眠りの浅瀬でカエルを茹でろ

私の寝室の枕元には、寝る前に本を読む用の電気スタンドが置かれているのだが、ここ1ヶ月ほどそれの調子が悪い。電球を変えても直らなかったからたぶんスタンドの接触か電線の具合の問題だと思うのだが、スイッチを入れても一瞬パッと光って消え、点けなおしても数度の点滅の後また消える。電球を押さえつけたり、コードの位置を調整したりねじれを直したりしてもう一度試して安定して光り出したとみえても、数十秒ですぐ消える。

そんなんなので毎度毎度、電気スタンドがちゃんと点灯するまで、何回か電球やら電線やらをカチャカチャやったりスイッチを入れたり切ったりする必要がある。

昨日の寝る前もそれをやっていたのだが、そのときふと、点灯の試行回数が一ヶ月前よりも明らかに多くないか、ということに気付いた。最初にスタンドの異常に気付いた時には数度で済んでいたはずのことを、もうそのときかれこれ5分近くカチャカチャパチパチやりまくっていたのだ。

それに私がそのときまで気付かなかったのはおそらく、ここ1か月で徐々に徐々に電気スタンドが点灯しづらくなっていったからなのだろう。人間、緩やかなものなら状況の変化には気づきづらいものだ。と、茹でガエルの話を思い出していた。*1

あれは本来会社なんかのビジネスの場において使う言葉らしいけど、毎日の生活を送る人間というものもまた、この哀れなカエルにかなり近いと思う。
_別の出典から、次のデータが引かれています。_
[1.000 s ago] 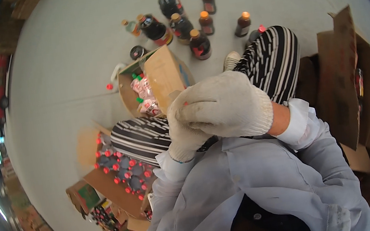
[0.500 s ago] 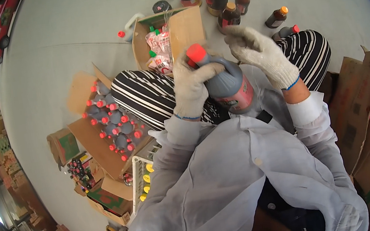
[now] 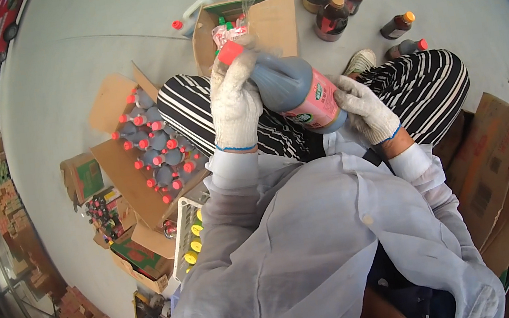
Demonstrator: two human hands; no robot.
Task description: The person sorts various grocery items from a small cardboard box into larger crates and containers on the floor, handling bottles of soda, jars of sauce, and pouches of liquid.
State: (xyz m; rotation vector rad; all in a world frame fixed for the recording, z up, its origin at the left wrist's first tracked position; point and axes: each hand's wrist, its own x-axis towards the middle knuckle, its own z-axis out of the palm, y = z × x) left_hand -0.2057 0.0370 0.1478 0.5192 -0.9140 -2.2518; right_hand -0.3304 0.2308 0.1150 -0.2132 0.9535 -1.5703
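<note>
A large dark grey plastic bottle (image 3: 286,85) with a red cap and a pink label lies tilted in front of me, its cap toward the upper left. My left hand (image 3: 236,102), in a white knitted glove, is closed around its neck and handle. The fingers of my right hand (image 3: 365,106), gloved the same way, curl against the label near the bottle's base. An open cardboard box (image 3: 274,27) holding red-and-white pouches with green caps stands just beyond the left hand.
To the left, a carton (image 3: 134,193) holds several red-capped bottles. Dark bottles with orange caps (image 3: 332,19) stand at the far right, and a red-capped bottle (image 3: 406,48) lies beside my knee. A white crate (image 3: 182,245) with yellow-capped items is at my left. Flattened cardboard (image 3: 493,169) leans at right.
The bottle has tipped over toward the left, its label now facing up. My right hand has come down from the air onto its lower end. My left hand has shifted left with the neck.
</note>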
私みたくどれだけ平坦な人生だの生活にハリが無いだの言いながらただ冷めていくだけのぬるい鍋に浸かっているつもりでいても、その温度は私の気づかないうちに、私を殺さんと上がり続けている。ほらまた指の先の爪は伸びて前髪は驚くべき勢いで私の視界を侵蝕し、それとはまた別に視力はどんどん下がり、積読冊数とBDレコーダーの録画時間と母の体重は増えたり減ったり、私の大学受験と姉の就職(あるいはフリーター化)は着着実に近づいて、3月だってあと3日で終わり。そんなこんなを繰り返すうちに、どんなに遠く見えたって、死の訪れる日はちょっとずつでも近づいてきている。

生活の水に浸かる人間というカエルの悲しきは、最初から自分の入っている鍋が火にかけられていることを最初から知っていることと、だからってそこから飛び出せば死んでしまうこと、それを有益と思えないのならただ自分が茹で上がるのを待ち身を焼き意識を奪おうとする熱にひたすら耐え抜くしかないことだ。

カエルがせめて幸せに茹で上がりたいと願うなら、自分がこの鍋に浸かっているのは嫌々やらされているのではなくて、自分がそれを望んでいるからだ、と思えるようになることじゃあないだろうか。思い込むのではなくて、心の底から自然にそう思えるようになること。自分にはそんな日が来るだろうか、この最低で不満で地獄みたいな日常を、自虐的な薄笑いも浮かべないで愛せる日が。ちょっと想像つかないけど。

昨夜の私はまあ大方そんなことを考えながら、10分に及ぶ電気スタンドとの格闘の末についに諦め、そして目を閉じねむるまでの間に、母に電気スタンドの買い替えを提案することを決意したのだった。

*1:カエルを2匹連れてきて、片方は熱湯の入った鍋に、もう片方は火の上の水の入った鍋に入れると、熱湯に入れられたほうはすぐに逃げ出すのに対し、水に入れられたほうは徐々に温度が上昇していることに気付かないまま、茹で上がって死ぬまで浸かっている、という話。実際のところ、水温の変化に敏感なカエルは温度が上がれば上がるほど激しく逃げ出そうとするらしいが。